*** Opening of Data below ***

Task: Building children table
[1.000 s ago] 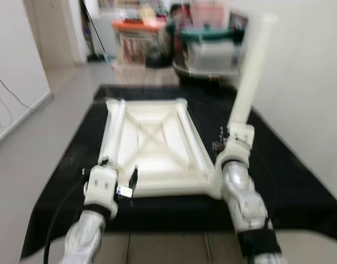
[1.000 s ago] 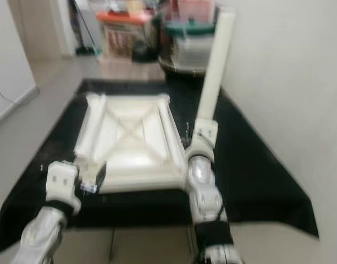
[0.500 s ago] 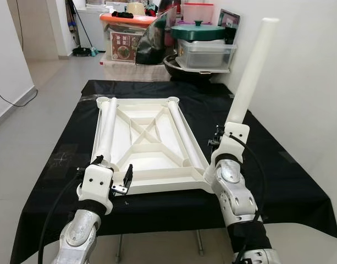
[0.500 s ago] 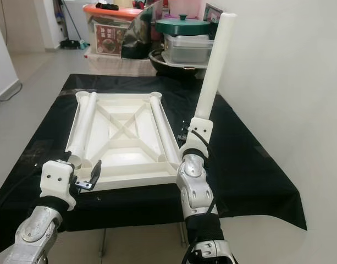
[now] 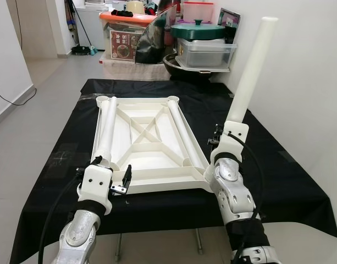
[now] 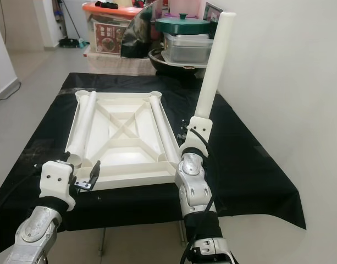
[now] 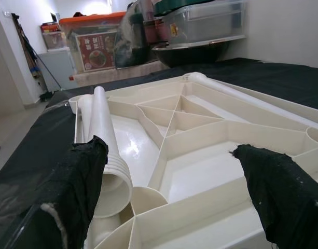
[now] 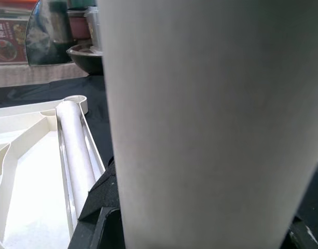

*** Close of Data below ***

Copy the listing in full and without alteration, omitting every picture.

Task: Building children table
[1.000 s ago] 
[1.000 s ago] 
[0.500 s ago] 
[0.500 s ago] 
[now] 
[now] 
[now] 
[now] 

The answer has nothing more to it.